(What is being asked)
Return, word for word, only the lines of the data below that lie between the line with "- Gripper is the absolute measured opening" and the line with "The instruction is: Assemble", those two lines included.

+++++

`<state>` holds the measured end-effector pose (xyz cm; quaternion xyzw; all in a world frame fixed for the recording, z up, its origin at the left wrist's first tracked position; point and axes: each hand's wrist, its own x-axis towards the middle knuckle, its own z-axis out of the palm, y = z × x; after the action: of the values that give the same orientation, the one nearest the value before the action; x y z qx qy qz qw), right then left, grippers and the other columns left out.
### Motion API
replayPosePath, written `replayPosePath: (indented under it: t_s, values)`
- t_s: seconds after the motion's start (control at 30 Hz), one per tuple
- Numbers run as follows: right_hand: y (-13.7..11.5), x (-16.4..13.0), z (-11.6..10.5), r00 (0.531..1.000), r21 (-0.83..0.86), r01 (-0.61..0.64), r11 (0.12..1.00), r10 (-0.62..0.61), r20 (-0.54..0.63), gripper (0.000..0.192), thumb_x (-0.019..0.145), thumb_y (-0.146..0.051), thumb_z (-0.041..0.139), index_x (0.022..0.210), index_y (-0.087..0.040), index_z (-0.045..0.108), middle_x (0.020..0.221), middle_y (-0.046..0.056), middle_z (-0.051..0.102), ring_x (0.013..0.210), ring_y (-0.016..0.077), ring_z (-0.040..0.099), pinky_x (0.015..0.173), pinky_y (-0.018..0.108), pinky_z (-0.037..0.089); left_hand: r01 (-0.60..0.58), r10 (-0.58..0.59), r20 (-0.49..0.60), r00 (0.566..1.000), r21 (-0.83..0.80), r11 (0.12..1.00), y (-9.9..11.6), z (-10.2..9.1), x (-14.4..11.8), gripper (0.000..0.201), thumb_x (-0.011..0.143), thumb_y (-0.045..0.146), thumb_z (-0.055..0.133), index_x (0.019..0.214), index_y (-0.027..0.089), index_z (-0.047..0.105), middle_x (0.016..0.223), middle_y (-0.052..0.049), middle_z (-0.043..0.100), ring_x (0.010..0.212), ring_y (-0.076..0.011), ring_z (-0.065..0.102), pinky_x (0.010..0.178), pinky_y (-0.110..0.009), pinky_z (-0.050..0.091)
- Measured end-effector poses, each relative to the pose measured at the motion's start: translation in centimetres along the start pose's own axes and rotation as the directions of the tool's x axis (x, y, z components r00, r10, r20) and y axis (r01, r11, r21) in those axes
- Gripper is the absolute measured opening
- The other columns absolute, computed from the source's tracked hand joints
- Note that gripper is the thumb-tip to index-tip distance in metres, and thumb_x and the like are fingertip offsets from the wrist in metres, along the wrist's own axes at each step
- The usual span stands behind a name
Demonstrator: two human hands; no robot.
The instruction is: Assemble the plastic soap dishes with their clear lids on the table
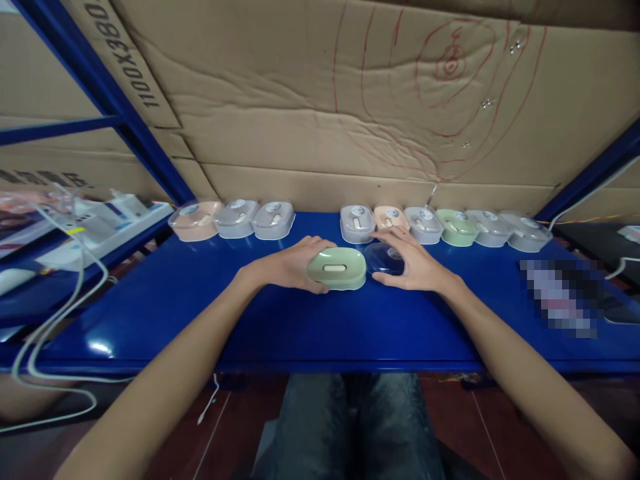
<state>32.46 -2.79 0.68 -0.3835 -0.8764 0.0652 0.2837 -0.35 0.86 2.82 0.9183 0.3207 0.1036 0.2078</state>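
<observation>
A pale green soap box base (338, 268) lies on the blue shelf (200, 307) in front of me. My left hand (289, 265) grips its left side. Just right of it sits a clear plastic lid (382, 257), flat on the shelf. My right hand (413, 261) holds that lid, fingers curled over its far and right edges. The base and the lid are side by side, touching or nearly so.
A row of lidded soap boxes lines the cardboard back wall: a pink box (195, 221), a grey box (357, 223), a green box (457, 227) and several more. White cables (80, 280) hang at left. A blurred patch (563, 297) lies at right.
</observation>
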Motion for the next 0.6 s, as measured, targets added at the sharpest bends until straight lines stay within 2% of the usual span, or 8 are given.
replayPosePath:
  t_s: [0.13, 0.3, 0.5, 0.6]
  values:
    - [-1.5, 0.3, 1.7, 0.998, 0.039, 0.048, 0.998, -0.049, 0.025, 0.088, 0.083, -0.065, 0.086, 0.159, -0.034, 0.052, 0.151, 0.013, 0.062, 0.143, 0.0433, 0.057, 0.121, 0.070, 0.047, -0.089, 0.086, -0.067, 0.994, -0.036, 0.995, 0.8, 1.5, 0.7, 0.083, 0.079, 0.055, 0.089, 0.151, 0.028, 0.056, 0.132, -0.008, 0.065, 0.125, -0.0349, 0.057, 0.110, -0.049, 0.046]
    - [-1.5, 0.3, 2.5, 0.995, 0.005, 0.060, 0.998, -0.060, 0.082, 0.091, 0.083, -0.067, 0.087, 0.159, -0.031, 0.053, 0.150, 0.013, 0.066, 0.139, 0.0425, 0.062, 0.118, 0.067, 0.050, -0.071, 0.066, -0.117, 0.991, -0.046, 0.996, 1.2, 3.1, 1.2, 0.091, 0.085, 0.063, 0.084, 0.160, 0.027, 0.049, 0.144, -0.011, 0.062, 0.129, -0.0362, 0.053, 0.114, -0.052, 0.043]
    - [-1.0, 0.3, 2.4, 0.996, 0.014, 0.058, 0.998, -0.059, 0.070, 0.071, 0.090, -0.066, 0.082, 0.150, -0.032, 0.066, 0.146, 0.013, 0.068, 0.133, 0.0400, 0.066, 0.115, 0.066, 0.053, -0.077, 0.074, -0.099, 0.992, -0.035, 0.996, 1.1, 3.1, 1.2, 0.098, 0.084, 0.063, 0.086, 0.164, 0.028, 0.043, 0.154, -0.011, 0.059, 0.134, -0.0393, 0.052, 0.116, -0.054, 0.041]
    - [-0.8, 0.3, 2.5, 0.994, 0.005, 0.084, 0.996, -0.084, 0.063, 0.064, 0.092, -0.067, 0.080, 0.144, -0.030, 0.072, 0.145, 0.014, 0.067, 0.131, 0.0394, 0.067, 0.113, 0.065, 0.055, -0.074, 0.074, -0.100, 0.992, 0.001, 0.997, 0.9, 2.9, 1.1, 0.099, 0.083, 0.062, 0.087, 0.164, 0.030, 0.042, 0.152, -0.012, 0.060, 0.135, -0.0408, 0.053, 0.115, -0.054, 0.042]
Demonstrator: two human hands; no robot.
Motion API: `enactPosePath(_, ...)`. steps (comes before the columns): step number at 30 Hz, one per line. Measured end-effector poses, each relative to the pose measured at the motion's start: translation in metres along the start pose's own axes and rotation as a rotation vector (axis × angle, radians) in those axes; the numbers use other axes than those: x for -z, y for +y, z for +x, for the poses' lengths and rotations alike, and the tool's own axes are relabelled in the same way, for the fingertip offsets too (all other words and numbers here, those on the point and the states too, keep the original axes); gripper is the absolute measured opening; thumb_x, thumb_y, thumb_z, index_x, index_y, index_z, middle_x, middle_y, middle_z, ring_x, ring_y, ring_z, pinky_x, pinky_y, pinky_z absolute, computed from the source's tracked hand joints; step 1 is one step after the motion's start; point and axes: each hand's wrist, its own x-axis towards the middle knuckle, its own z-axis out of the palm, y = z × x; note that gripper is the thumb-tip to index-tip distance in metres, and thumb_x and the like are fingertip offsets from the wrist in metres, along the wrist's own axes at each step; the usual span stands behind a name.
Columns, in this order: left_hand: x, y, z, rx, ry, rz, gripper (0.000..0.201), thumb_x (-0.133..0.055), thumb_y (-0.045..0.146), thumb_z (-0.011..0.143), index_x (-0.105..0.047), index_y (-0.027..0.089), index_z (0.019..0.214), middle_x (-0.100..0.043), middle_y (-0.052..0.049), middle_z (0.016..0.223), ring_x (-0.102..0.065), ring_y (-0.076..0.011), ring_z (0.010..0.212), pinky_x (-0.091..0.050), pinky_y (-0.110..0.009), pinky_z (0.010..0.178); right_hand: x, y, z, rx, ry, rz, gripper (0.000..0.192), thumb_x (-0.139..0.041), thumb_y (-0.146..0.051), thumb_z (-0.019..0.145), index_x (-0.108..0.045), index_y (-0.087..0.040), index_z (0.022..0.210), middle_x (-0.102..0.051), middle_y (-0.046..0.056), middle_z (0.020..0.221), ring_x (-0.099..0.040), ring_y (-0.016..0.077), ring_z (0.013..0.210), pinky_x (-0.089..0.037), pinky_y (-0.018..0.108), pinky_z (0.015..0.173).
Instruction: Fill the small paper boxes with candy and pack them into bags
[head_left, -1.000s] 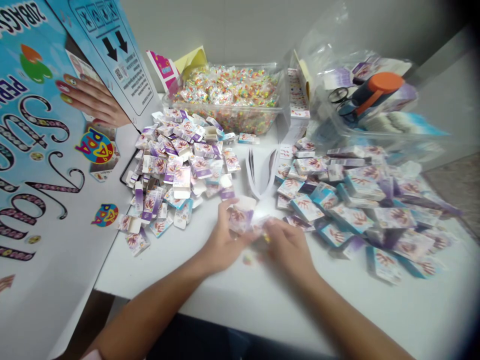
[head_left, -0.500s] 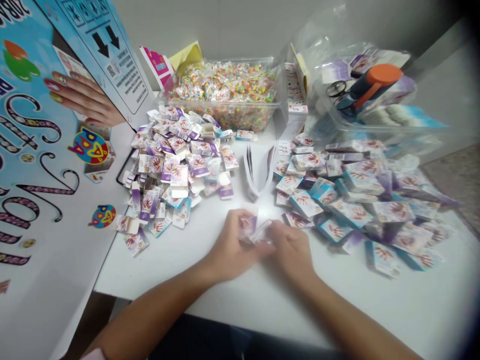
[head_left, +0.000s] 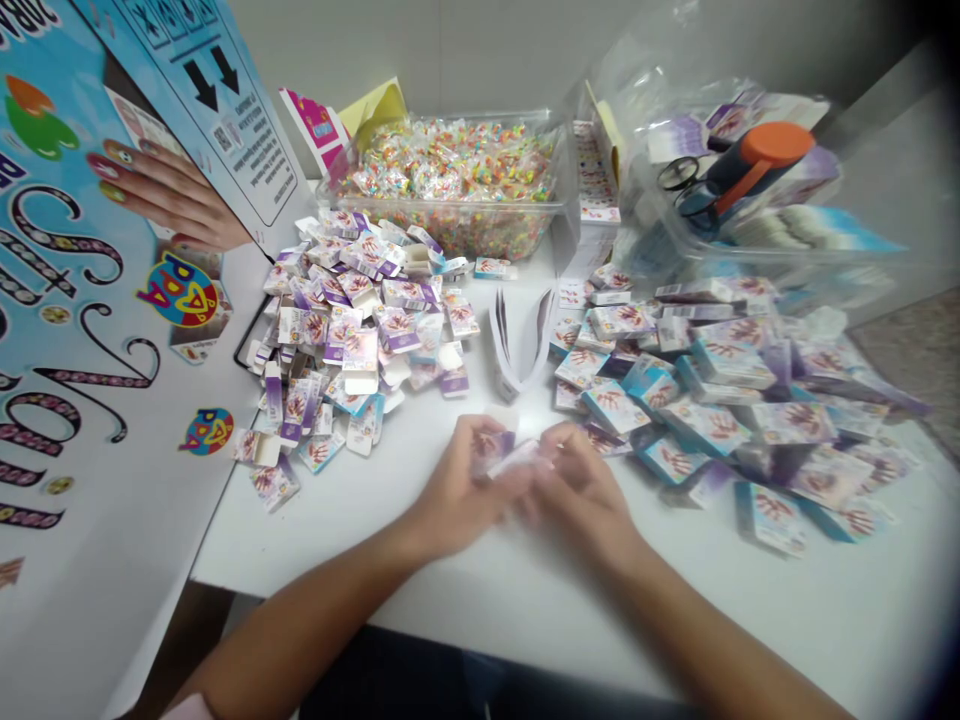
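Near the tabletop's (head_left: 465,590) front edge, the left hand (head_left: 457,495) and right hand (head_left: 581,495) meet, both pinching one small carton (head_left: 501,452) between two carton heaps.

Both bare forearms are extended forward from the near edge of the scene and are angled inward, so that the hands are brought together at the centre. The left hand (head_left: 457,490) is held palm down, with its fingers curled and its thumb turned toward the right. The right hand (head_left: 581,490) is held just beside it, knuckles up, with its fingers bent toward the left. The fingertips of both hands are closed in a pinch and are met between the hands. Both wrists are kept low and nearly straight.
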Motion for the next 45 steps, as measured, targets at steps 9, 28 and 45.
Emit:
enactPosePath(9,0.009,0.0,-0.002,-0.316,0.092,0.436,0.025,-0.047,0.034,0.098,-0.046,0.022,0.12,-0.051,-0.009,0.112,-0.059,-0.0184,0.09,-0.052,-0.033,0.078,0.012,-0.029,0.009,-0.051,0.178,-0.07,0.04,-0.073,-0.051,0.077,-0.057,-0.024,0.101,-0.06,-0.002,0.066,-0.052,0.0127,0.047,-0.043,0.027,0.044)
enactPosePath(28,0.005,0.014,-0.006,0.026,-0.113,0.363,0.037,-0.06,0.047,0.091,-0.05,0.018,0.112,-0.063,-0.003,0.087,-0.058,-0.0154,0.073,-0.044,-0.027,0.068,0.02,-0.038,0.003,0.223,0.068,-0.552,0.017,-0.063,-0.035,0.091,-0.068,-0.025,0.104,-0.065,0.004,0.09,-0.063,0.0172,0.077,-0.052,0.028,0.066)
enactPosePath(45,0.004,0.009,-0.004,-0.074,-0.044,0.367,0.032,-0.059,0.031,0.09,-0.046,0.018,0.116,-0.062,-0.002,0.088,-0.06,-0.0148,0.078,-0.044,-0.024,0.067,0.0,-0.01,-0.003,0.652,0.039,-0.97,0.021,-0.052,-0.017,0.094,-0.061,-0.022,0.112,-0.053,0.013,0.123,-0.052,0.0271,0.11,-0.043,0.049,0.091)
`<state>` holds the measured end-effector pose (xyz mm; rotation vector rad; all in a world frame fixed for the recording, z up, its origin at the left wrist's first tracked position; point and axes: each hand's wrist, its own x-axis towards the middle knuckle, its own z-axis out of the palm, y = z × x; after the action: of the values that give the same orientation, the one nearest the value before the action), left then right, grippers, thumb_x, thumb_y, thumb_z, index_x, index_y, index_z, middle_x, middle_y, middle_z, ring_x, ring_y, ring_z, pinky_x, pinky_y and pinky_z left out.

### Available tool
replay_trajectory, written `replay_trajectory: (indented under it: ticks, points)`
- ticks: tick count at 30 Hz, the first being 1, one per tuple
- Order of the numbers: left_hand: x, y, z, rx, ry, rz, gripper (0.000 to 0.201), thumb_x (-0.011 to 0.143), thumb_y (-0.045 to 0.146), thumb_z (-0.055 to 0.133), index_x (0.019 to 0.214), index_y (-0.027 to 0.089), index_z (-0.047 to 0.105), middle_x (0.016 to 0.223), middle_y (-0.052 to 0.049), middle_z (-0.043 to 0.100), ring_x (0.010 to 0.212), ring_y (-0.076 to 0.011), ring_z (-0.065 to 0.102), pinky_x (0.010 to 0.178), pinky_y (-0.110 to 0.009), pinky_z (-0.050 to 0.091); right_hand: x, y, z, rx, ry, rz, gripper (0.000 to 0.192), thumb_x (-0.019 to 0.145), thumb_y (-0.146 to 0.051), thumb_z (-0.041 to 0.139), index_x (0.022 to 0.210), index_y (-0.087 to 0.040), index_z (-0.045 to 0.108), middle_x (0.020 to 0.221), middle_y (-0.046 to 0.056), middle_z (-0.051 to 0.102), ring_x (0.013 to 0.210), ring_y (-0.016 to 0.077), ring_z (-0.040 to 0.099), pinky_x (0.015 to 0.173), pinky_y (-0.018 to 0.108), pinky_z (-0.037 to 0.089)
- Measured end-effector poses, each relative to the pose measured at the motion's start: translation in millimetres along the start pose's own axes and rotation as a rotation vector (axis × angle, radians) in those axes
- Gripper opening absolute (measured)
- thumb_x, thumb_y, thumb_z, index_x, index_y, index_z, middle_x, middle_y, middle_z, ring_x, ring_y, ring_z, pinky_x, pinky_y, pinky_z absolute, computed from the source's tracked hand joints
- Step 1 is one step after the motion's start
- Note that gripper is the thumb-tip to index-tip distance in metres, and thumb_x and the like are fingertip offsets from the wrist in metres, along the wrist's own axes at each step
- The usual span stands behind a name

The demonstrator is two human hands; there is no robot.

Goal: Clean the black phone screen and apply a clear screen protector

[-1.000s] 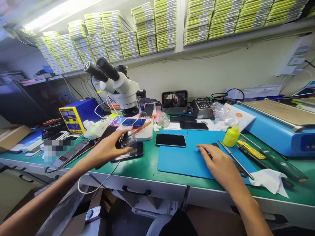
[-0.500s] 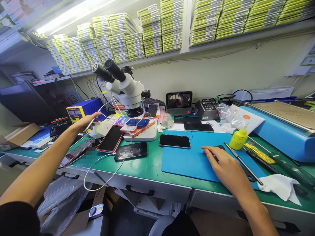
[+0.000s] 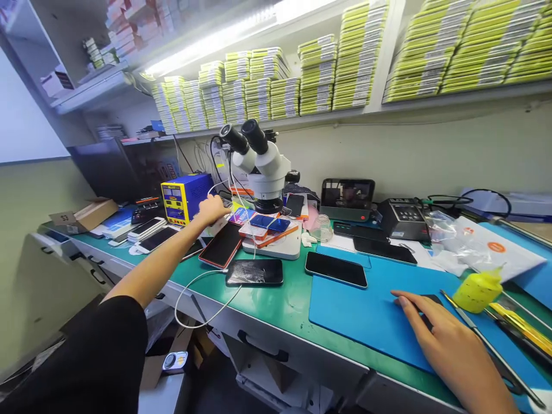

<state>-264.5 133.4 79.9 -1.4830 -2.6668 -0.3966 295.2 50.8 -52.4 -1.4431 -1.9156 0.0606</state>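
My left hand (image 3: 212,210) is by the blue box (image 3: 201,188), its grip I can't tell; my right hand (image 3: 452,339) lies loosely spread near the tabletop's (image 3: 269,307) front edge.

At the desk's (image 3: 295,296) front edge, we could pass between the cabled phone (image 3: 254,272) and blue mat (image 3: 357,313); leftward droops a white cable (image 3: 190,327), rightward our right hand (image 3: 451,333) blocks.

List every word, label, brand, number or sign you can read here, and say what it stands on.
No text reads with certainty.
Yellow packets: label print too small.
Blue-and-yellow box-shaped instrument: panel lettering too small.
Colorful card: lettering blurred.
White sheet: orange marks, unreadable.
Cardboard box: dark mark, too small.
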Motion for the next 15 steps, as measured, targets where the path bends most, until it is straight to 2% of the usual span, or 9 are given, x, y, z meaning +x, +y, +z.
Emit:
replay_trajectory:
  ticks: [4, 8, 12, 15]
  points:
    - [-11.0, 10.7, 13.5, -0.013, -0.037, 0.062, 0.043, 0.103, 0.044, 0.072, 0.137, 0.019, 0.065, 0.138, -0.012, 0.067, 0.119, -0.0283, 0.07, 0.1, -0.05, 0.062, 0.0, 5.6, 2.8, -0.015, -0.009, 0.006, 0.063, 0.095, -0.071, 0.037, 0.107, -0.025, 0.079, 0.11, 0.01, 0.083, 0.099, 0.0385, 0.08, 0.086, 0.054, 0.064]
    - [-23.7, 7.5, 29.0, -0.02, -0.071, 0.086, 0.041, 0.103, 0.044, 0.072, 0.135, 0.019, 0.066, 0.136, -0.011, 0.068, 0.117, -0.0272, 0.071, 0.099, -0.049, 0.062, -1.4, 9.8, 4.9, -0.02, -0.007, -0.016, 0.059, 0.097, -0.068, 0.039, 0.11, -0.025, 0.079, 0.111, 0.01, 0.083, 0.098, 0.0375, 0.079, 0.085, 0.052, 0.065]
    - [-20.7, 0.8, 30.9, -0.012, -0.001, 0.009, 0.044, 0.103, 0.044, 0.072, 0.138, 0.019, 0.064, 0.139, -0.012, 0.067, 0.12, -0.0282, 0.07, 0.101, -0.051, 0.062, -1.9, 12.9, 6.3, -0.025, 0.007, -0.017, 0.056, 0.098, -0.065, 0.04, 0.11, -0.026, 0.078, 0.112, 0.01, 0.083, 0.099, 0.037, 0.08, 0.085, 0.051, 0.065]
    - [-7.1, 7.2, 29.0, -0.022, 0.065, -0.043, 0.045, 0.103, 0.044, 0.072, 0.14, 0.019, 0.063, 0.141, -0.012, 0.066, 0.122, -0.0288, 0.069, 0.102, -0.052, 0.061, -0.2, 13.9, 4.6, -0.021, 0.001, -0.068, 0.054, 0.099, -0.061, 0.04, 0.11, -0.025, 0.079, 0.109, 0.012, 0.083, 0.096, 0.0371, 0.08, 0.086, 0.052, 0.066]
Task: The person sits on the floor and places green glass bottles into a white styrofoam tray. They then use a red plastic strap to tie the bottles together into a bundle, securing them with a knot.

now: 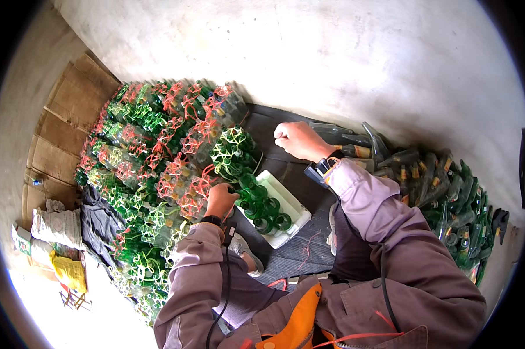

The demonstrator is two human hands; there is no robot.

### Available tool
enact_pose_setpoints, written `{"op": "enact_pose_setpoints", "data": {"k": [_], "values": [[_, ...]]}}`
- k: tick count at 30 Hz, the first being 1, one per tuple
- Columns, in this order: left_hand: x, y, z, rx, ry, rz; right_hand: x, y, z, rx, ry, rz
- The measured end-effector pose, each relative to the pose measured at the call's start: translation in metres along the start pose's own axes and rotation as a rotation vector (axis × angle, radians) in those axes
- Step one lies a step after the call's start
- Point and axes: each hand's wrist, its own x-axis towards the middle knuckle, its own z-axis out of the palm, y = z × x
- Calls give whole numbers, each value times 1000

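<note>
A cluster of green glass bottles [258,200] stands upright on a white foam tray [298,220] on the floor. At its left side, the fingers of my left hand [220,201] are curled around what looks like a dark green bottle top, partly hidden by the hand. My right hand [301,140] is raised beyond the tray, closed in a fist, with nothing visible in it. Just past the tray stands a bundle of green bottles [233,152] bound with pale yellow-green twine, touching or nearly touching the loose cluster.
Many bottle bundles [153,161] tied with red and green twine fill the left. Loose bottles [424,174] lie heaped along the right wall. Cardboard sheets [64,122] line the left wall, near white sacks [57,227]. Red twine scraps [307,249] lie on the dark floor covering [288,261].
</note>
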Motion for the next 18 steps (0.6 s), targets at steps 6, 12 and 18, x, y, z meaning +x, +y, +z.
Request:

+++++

(Written response)
- Gripper is the absolute measured opening
- The other columns absolute, computed from the source's tracked hand joints
- Note that gripper is the thumb-tip to index-tip distance in metres, and thumb_x and the like are fingertip offsets from the wrist in metres, along the wrist's own axes at each step
- The usual span stands behind a name
Demonstrator: two human hands; no robot.
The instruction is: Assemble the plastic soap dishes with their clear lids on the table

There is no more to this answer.